Closed drorhunvural closed 1 year ago
There are four labels in the file you provide above. The receptor structure is not a label.
Doesn't the first part represent the label or am I wrong? The first part of the file I mentioned above represents the label, and there are 1, 2, 3, 4, and 5. Actually, this file is a file of 3000 lines, and there are about 20% of each different label.
Each line starts with four numbers. Those are the labels. There are four of them. If what you want is the number of unique values for a given label, you will need to compute that yourself by iterating over the dataset.
"Each line starts with four numbers." I don't understand what you mean by this sentence. I have uploaded a small sample, which I claim has five different labels. The ".types" file has a total of 104 lines.

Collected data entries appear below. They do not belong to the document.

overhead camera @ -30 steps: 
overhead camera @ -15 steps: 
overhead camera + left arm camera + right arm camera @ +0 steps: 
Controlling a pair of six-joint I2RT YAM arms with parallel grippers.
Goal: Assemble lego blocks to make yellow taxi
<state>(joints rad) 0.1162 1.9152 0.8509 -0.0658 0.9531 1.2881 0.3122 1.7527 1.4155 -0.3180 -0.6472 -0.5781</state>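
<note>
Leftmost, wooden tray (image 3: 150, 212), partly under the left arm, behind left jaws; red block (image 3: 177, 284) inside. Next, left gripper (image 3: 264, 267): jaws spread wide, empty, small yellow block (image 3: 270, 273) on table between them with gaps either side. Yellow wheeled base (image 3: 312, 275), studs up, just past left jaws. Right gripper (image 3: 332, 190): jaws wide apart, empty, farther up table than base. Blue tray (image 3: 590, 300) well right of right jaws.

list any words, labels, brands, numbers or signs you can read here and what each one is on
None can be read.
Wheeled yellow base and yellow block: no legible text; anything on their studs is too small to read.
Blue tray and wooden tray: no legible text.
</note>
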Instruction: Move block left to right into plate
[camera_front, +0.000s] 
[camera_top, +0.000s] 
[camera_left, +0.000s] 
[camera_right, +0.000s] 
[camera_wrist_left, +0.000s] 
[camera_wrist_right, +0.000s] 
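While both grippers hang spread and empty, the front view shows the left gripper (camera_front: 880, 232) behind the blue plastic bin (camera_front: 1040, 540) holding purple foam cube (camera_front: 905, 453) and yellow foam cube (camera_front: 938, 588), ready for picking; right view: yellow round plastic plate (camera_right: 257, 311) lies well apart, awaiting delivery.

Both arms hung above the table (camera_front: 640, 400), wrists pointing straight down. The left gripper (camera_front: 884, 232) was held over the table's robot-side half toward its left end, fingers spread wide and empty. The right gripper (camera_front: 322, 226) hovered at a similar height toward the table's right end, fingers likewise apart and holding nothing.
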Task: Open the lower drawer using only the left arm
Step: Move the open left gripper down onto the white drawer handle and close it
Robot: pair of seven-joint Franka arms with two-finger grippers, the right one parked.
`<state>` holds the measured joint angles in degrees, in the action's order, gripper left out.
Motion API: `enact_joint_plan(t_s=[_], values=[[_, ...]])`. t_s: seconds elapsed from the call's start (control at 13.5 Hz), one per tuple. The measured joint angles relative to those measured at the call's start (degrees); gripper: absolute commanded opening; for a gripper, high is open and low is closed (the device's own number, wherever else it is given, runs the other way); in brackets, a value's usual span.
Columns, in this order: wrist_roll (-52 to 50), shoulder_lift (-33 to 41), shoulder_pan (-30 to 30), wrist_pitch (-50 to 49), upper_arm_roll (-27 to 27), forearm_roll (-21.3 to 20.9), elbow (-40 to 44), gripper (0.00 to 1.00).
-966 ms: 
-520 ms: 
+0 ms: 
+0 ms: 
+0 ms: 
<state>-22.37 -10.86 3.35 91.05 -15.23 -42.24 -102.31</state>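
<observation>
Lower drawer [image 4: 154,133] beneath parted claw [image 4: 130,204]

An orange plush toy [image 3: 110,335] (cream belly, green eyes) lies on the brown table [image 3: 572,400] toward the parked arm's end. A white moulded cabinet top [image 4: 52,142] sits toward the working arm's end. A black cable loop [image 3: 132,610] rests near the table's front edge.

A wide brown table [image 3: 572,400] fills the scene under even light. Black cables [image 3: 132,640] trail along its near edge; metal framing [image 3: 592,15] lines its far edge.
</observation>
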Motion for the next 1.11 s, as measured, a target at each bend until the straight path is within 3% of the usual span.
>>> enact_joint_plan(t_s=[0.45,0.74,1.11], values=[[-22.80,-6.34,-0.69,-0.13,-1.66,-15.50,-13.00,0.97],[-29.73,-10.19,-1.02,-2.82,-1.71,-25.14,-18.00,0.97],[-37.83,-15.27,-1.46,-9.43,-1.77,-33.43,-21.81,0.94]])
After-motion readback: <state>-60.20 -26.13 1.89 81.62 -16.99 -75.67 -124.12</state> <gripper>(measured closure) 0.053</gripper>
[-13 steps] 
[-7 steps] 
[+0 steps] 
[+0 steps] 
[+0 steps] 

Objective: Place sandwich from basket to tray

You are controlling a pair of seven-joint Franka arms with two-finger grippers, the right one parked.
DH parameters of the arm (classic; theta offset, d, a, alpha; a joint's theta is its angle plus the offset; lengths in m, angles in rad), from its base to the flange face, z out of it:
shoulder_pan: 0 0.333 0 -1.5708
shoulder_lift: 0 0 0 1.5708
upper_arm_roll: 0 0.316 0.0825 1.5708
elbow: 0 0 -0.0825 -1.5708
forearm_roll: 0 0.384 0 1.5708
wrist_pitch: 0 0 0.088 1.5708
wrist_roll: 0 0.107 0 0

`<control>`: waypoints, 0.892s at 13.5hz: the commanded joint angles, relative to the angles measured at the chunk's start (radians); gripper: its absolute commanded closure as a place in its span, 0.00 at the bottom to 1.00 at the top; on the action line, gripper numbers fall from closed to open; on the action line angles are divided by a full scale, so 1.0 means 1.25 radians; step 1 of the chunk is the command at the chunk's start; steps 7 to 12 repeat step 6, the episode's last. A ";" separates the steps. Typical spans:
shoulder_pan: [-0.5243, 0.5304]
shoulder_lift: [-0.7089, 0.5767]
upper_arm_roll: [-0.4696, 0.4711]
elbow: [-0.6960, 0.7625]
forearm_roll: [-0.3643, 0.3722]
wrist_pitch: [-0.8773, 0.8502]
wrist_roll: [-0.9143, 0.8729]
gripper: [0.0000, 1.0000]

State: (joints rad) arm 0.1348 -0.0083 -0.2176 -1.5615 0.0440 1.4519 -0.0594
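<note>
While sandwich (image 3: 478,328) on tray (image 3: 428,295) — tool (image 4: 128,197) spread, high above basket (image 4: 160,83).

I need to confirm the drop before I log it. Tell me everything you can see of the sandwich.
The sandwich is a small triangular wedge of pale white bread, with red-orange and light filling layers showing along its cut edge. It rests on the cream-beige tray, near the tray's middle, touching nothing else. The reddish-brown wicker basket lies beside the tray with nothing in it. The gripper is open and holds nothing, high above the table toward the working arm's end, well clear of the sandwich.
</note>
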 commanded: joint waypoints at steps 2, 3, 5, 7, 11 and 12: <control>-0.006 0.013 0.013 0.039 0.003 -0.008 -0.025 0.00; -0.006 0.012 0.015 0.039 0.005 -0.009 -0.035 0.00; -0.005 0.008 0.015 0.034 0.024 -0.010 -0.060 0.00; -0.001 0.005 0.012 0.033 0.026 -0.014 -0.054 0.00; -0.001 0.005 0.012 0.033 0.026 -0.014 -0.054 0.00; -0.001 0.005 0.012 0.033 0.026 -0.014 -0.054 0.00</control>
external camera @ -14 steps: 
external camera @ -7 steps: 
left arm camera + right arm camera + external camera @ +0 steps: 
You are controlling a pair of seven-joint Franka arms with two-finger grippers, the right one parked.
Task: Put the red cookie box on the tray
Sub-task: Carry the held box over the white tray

What I should understand from your sentence is that molgrid only allows up to 4 different labels without doing anything extra ?
Note Edit: My problem is to classify on a dataset that has 5 different labels, that is, to use CNN. I specify each different label in the first column of the types file and they are listed from 1 to 5.
In the answer you gave here #96, you said that the first column represents the label. I say that I have increased these labels to 5 and I say that I have 1,2,3,4,5 different labels, but you say that you have 4 labels, I do not understand it. :)
In that instance the first column was the binary classification label. It wasn't the only label, nor did I say it was. Each line in your input file is an example and each example has four labels.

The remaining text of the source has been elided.